The course is part of this learning path
If you’re going to work with modern software systems, then you can escape learning about cloud technologies. And that’s a rather broad umbrella. Across the three major cloud platform providers, we have a lot of different service options, and there’s a lot of value in them all.
However, the area that I think Google Cloud Platform excels in is providing elastic fully managed services. Google Cloud Platform to me, is the optimal cloud platform for developers. It provides so many services for building out highly available - highly scalable web applications and mobile back-ends.
For me personally, Google Cloud Platform has quickly become my personal favorite cloud platform. Now, opinions are subjective, but I’ll share why I like it so much.
I’ve worked as a developer for years, and for much of that time, I was responsible for getting my code into production environments and keeping it running. I worked on a lot of smaller teams where there were no operations engineers.
So, here’s what I like about the Google Cloud Platform, it allows me to think about the code and the features I need to develop, without worrying about the operations side because many of the service offerings are fully managed.

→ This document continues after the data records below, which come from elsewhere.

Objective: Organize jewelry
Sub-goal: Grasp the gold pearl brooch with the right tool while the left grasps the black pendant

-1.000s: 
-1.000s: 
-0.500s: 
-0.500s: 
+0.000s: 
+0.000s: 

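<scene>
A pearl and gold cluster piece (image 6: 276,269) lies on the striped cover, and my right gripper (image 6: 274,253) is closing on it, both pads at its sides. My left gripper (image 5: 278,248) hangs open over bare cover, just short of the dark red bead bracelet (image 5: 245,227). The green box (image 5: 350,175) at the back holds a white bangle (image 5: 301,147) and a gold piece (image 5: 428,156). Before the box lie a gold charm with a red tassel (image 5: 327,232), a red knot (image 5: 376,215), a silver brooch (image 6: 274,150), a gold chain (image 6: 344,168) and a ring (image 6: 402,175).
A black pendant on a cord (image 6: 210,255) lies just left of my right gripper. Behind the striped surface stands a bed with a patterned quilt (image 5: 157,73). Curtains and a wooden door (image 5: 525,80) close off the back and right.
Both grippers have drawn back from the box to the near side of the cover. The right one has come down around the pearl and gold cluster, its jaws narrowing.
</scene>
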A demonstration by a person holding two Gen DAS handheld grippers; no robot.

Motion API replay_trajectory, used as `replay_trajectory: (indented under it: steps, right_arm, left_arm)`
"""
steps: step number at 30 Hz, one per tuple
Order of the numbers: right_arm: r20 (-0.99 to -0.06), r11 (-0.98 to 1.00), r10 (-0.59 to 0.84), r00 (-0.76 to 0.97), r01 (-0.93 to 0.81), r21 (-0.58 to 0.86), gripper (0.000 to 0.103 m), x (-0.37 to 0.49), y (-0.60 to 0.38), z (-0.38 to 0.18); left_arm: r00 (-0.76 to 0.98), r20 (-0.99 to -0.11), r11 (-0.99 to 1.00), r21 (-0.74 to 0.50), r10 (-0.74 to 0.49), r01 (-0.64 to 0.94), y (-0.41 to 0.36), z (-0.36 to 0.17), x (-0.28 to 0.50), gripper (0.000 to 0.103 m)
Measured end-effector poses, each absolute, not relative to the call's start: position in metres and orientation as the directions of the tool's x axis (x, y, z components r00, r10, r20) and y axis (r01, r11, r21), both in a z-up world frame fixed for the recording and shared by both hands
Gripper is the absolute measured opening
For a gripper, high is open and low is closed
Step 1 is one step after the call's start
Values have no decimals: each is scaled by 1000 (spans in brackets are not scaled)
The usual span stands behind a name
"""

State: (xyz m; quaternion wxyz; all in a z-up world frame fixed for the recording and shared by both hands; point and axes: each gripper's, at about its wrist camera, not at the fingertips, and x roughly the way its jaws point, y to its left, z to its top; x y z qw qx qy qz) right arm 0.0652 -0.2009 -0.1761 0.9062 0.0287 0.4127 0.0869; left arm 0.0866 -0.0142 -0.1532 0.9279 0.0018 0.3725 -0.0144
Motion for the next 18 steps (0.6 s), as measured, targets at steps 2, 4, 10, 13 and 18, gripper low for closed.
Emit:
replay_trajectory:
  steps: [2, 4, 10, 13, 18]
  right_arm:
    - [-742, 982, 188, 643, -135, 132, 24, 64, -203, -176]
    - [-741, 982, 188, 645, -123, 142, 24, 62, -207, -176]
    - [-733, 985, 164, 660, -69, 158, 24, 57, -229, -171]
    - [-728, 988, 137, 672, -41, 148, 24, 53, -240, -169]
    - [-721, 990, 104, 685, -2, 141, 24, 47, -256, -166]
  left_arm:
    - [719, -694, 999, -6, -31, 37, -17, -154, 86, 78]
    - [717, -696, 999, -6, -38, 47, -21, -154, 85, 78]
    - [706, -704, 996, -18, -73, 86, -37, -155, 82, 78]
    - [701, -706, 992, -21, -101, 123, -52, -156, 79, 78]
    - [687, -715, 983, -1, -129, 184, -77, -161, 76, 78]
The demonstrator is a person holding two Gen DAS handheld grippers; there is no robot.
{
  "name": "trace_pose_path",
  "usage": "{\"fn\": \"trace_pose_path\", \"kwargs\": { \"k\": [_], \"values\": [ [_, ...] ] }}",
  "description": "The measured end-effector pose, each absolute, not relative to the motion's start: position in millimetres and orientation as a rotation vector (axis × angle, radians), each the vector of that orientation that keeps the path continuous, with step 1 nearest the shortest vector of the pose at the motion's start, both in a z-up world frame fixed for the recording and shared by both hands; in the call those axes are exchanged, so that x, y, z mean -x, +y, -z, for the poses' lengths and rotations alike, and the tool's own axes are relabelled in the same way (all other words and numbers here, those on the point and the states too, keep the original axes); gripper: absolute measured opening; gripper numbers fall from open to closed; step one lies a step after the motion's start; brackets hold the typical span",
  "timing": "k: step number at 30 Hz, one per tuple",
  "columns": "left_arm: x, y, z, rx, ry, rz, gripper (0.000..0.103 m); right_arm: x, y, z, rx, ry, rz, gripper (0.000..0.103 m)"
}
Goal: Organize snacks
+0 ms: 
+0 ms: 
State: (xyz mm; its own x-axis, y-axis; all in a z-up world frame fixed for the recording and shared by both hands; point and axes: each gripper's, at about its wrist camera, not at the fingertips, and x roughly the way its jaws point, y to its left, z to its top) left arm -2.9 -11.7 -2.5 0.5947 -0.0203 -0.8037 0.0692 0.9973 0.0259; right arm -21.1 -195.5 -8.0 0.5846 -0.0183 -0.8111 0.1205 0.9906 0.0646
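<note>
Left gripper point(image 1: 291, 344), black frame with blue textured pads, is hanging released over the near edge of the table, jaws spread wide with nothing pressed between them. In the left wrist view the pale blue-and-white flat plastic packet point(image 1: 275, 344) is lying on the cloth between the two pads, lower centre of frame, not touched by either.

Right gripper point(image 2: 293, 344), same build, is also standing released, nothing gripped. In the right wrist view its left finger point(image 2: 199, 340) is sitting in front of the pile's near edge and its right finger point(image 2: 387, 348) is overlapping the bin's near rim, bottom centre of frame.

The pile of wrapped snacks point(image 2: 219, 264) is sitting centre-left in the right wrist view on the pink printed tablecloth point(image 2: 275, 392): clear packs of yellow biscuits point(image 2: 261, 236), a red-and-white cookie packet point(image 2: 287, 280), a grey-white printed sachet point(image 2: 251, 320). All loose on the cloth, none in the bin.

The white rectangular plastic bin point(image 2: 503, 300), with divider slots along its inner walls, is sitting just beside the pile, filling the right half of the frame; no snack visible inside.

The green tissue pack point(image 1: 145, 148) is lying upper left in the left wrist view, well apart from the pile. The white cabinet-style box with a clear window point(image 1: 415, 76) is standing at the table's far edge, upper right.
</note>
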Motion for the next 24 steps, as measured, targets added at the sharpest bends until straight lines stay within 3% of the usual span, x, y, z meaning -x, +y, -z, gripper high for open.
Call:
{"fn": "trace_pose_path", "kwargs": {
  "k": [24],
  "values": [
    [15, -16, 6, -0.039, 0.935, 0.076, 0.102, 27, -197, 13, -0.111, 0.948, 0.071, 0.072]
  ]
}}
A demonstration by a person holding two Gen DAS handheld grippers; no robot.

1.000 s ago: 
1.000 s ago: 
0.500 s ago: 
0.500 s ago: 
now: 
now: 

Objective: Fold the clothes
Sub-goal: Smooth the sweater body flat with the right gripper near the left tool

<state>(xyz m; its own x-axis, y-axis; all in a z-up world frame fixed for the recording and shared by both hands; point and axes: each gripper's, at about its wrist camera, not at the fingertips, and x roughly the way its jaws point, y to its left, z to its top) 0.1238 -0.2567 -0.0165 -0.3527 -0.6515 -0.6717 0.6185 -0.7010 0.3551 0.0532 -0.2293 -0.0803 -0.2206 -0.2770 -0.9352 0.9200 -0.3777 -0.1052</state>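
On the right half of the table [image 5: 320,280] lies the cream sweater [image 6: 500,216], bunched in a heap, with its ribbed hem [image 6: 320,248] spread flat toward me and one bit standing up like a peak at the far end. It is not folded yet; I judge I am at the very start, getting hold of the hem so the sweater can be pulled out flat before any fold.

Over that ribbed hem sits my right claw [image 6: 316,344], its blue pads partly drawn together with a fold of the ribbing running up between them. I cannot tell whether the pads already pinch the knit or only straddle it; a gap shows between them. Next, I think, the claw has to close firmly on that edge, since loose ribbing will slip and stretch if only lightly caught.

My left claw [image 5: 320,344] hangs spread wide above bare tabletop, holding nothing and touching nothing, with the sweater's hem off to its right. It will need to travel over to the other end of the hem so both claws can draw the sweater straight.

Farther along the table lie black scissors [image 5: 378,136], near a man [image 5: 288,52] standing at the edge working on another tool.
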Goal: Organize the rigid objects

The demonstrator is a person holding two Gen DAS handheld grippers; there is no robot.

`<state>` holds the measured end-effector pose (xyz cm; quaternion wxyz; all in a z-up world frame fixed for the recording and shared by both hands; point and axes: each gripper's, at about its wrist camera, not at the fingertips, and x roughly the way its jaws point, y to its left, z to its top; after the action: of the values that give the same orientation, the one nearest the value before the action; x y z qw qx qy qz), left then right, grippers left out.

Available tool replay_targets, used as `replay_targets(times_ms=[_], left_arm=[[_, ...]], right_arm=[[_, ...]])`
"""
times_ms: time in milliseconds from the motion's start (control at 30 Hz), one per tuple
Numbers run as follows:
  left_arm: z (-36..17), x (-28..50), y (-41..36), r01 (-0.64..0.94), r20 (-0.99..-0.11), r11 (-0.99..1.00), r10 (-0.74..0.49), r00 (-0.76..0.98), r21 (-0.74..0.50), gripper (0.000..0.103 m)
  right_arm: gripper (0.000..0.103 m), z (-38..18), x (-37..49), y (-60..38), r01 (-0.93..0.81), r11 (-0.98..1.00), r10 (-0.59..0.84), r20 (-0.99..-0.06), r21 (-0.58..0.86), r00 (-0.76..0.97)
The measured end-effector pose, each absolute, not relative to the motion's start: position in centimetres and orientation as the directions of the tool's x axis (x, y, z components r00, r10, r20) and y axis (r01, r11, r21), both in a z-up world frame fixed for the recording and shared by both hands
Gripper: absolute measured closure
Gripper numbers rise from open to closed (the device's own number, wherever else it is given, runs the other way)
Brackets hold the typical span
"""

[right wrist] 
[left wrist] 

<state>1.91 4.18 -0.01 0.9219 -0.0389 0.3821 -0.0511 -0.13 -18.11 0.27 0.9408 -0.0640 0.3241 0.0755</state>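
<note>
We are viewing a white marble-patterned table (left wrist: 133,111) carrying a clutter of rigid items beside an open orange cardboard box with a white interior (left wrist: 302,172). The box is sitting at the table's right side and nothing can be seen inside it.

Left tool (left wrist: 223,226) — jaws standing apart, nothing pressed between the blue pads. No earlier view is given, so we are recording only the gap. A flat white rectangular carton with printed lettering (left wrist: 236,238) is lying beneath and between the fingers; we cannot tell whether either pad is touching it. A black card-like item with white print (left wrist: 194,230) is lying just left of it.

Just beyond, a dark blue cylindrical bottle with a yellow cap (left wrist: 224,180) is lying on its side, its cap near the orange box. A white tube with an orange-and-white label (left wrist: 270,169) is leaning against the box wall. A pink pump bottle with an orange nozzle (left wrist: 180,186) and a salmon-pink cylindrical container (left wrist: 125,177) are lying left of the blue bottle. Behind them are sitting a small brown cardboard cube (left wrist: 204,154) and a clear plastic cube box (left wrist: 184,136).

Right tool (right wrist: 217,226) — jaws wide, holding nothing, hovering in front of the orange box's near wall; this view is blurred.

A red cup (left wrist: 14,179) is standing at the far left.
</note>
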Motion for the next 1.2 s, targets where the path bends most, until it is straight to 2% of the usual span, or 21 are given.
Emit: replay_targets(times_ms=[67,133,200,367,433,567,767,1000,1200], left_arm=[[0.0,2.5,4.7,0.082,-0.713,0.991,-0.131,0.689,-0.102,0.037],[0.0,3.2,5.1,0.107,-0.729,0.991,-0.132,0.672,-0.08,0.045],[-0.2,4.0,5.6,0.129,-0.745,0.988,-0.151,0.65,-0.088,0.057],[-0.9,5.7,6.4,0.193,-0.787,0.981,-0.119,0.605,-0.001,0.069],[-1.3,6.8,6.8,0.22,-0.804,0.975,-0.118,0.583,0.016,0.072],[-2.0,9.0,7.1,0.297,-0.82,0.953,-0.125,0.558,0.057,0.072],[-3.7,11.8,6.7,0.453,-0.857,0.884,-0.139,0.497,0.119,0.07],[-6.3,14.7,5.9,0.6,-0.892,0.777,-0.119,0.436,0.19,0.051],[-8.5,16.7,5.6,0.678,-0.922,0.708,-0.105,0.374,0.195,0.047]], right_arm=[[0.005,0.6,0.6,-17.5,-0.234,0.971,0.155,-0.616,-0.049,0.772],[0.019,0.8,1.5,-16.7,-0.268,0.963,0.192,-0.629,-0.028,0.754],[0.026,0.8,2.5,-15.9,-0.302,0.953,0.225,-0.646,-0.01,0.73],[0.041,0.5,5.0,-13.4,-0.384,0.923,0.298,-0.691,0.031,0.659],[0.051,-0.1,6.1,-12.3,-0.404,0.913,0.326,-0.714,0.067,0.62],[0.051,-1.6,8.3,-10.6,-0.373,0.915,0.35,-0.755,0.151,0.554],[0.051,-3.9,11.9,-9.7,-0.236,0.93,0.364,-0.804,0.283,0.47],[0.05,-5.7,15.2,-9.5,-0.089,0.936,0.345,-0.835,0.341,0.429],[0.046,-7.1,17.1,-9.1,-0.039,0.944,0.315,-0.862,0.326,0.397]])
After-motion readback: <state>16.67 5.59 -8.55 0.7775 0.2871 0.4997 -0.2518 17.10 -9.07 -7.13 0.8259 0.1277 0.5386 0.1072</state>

So things such as App Engine allow me to write my code, test it locally, run it through the CI/CD pipeline, and then deploy it. And once it’s deployed, for the most part, unless I’ve introduced some software bug, I don’t have to think about it. Google’s engineers keep it up-and-running, and highly available. And having Google as your ops team is really cool!
Another thing I really like about is the ease of use of things such as BigQuery and their Machine Learning APIs. If you’ve ever worked with large datasets, you know that some queries take forever to run. BigQuery can query massive datasets in just seconds. Which allows me to get the data I need quickly, so I can move on to other things.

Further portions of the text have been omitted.